Der Expertenrat warnte zudem: „Sollte sich die Ausbreitung der Omikron-Variante in Deutschland so fort­setzen, wäre ein relevanter Teil der Bevölkerung zeitgleich erkrankt und/oder in Quarantäne. Dadurch wäre das Gesundheitssystem und die gesamte kritische Infrastruktur unseres Landes extrem belastet.“ Hierzu gehörten unter anderem Krankenhäuser, Polizei, Feuerwehr, Rettungsdienst, Telekommu­nikation, Strom- und Wasserversorgung und die entsprechende Logistik.
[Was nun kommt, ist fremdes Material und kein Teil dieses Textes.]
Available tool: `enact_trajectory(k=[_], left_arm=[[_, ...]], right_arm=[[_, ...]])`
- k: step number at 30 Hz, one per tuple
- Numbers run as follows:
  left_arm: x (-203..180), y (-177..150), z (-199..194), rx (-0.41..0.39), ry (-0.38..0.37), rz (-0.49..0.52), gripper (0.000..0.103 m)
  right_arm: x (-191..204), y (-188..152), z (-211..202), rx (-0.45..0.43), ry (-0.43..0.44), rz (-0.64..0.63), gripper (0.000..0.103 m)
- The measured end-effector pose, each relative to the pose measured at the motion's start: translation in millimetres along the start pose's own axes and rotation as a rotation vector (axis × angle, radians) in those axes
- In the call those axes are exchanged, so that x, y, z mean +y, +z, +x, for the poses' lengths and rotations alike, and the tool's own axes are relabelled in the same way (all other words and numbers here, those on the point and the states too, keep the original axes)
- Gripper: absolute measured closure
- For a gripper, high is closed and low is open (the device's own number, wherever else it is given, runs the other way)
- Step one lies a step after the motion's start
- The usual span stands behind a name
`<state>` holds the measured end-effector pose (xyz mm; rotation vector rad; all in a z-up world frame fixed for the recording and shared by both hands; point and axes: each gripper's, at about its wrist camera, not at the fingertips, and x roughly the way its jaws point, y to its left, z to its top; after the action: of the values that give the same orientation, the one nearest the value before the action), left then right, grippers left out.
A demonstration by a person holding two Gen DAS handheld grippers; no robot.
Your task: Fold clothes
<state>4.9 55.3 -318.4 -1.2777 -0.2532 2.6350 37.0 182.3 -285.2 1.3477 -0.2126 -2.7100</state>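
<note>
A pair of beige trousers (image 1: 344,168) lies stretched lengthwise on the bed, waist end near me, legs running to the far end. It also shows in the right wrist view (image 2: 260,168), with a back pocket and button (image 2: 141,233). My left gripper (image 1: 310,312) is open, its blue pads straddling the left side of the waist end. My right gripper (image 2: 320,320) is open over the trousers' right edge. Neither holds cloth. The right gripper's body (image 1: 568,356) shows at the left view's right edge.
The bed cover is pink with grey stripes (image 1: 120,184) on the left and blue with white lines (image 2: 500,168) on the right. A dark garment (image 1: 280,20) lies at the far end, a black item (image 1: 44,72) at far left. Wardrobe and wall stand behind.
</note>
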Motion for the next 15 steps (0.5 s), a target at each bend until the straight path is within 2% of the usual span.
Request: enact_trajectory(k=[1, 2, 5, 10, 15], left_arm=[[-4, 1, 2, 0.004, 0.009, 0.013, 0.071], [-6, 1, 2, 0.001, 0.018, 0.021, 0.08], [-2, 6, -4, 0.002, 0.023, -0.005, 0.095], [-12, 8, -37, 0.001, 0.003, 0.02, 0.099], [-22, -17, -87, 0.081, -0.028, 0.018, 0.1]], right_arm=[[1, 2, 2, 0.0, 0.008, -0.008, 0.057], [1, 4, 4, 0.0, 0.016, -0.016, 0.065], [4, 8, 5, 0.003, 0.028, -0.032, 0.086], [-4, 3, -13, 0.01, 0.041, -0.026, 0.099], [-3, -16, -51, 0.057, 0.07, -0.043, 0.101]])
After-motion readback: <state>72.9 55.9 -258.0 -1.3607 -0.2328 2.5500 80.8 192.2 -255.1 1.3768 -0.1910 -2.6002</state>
Neben den Spitzen von Bund und Ländern will sich morgen auch der Gesundheitsausschuss des Bun­destages mit der Coronalage befassen. Auf der Sondersitzung wird es um Schlussfolgerungen gehen, die sich aus den Empfehlungen des Expertenrates zur Coronapandemie ergeben, wie Grünen-Fraktionschefin Britta Haßelmann sagte. Von den Beratungen solle das Signal ausgehen, dass Bund und Länder „geschlossen handeln".

Der Gesundheitsausschuss wird am Dienstag um 13 Uhr tagen, daran wird auch Bundesgesundheits­minister Karl Lauterbach (SPD) teilnehmen. Für 16 Uhr wurde die Ministerpräsidentenkonferenz (MPK) mit dem Bund anberaumt.